There is also a quieter dynamic that unfolds in institutions: comparison.
In environments where opportunities are limited and responsibilities are visible, movement — even when earned — can create unintended tension. Promotions, expanded roles, or key assignments may prompt reflection in others about their own journeys.
Not all distance is rooted in disagreement. Sometimes it is rooted in comparison. Sometimes it is simply the natural human response to change.
Understanding this did not make the shifts painless. But it helped me carry them with less self-blame.
Minsan iniisip ko, “Ako ba ang nagbago?” Pero sa pagdaan ng panahon, naunawaan ko — hindi lang ito personal. May mga puwersang gumagalaw sa loob ng sistema. At kung mananatili kang totoo sa prinsipyo, may mga taong kusang lalayo — at may mga taong kusang lalapit.
There were also moments when words traveled faster than intentions. In any bureaucracy, narratives can take shape quietly. Interpretations are shared. Motives are assigned. And sometimes, before you even realize it, distance has already settled in.
It is rarely dramatic. More often, it is gradual.
There were colleagues I thought would understand more easily — people who had seen the long nights, the difficult calls, the intention behind decisions. And yet even they, at times, navigated their own pressures, alliances, and survival instincts.
That realization can sting. But it also matures you because public service has also given me friendships I would never have encountered otherwise.
Friendships forged in 10 p.m. crisis meetings.
Friendships strengthened during audit season — and in moments when scrutiny came without clear grounding.
Colleagues who sensed when support was needed — even when I hesitated to ask.
Professionals who chose integrity over convenience.
People who did not flatter — but fortified.
These relationships are built not merely on shared offices, but on shared values.
I have learned that in the civil service, friendships evolve alongside responsibility. The friendships we lose teach us clarity. The friendships we gain teach us courage.
Not everyone is meant to walk every season with us. Some are companions of proximity. Some are companions of purpose. A rare few are companions of principle — and those are the ones to treasure.

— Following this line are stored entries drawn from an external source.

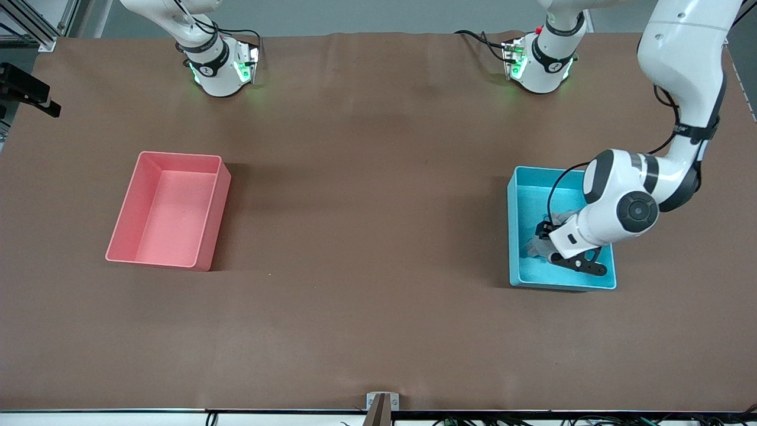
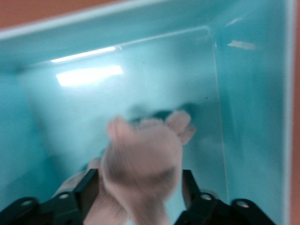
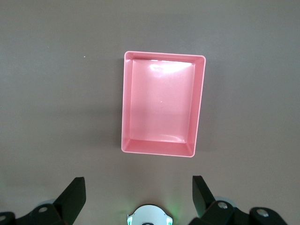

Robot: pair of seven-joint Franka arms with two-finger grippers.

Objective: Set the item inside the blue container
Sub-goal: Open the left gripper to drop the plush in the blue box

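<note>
Looking down from the front camera, we see the blue container [image 1: 523, 236] sitting toward the left arm's end of the table [image 1: 366, 236], with the left arm bent down into it. The left gripper [image 1: 565, 259] is inside the container, low over its floor, and a small soft grey-pink item [image 1: 535, 247] lies in the container just beside the fingers. In the left wrist view the item [image 2: 140, 159] sits between the two dark fingers [image 2: 86, 187], blurred (we cannot make out what it is), and the fingers stand apart on either side of it with gaps showing, so the claw looks spread rather than pinching. The container's smooth walls [image 2: 253, 93] fill the rest of that view.

The right arm waits up high over the pink bin [image 1: 168, 210], which stands toward the right arm's end of the table, well apart from the blue container. In the right wrist view the right gripper [image 3: 138, 197] has its fingers spread wide and holds nothing, and the pink bin [image 3: 161, 147] is seen straight below.
</note>
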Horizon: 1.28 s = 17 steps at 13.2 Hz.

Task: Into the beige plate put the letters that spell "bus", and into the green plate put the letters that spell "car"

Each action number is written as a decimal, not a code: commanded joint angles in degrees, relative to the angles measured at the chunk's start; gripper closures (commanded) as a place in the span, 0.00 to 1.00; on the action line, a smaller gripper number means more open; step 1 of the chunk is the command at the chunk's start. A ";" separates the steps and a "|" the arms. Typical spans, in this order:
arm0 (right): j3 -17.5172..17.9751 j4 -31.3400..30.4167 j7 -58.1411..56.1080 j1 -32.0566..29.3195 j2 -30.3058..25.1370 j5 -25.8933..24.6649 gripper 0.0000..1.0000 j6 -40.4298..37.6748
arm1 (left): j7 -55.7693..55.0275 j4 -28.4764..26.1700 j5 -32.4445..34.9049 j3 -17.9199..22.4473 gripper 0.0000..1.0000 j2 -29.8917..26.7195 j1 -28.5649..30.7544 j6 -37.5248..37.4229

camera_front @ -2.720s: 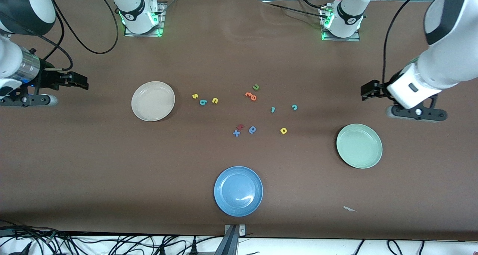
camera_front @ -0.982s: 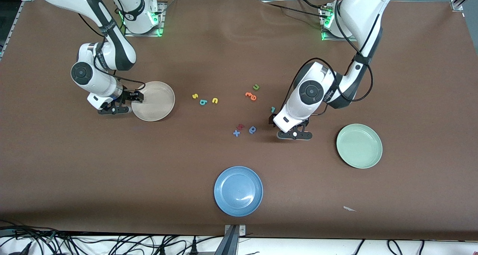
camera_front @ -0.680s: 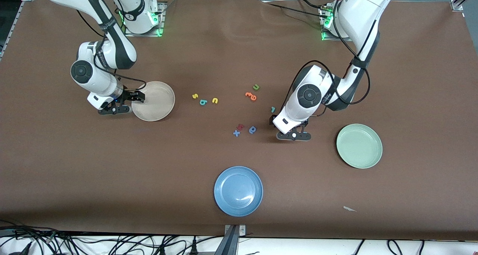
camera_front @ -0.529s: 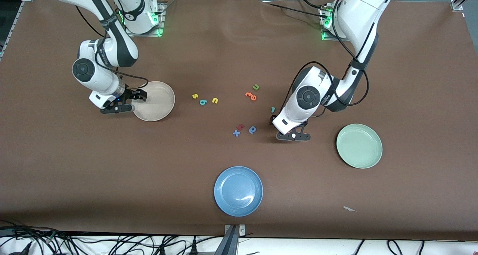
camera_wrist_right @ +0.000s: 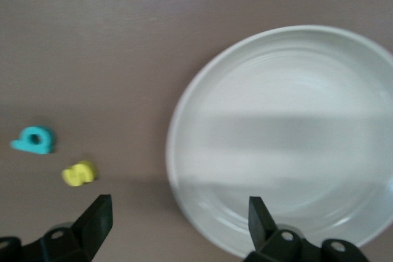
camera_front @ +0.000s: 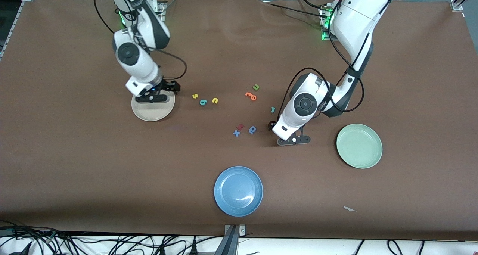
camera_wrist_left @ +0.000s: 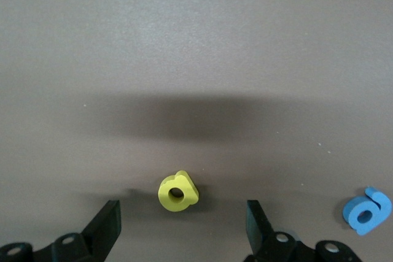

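front view shows a wide brown table with cables along its near edge. the beige plate sits toward the right arm's end, the green plate toward the left arm's end, a blue plate nearest the camera. the yellow s, teal b and yellow u lie in a row beside the beige plate. the right gripper hangs over that plate's rim, fingers apart. the left gripper is low over the table, fingers apart around the yellow a, with a blue a nearby.
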 commanded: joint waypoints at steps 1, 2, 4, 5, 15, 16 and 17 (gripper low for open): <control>-0.46 1.97 7.39 5.31 2.64 0.64 0.02 2.95 | -3.13 1.41 1.21 0.35 0.09 1.68 -0.60 0.23; -0.46 3.28 10.37 7.16 3.69 0.55 0.02 3.05 | -3.22 1.41 1.21 0.35 0.10 1.86 -0.60 0.24; -0.46 4.78 13.64 9.27 5.89 0.11 0.02 3.83 | -3.40 1.41 1.12 0.35 0.14 2.12 -0.51 0.24; -0.55 4.79 13.83 9.37 6.77 0.11 0.02 5.58 | -3.40 1.41 1.12 0.35 0.21 2.38 -0.51 0.24; -0.73 4.61 13.74 9.46 11.87 -10.60 0.02 10.52 | -3.14 2.38 0.59 0.35 0.40 2.21 0.02 0.23; -0.64 4.53 13.65 9.46 12.57 -10.78 0.02 10.60 | -3.22 2.38 0.59 0.35 0.44 2.21 0.10 0.24; -0.64 4.52 13.74 9.46 13.53 -12.53 0.02 10.69 | -3.22 2.38 0.68 0.35 0.44 2.30 0.02 0.24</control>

Public service is long. Reforms take years. Systems evolve. Leadership transitions come and go.
But character remains.
I no longer measure friendship by access or familiarity. I measure it by steadiness under pressure, by silence when gossip circulates, by presence when decisions are difficult.
Quality over quantity.
And perhaps this is the quiet truth behind it all: In public service, the work refines our policies — but it also refines our circle.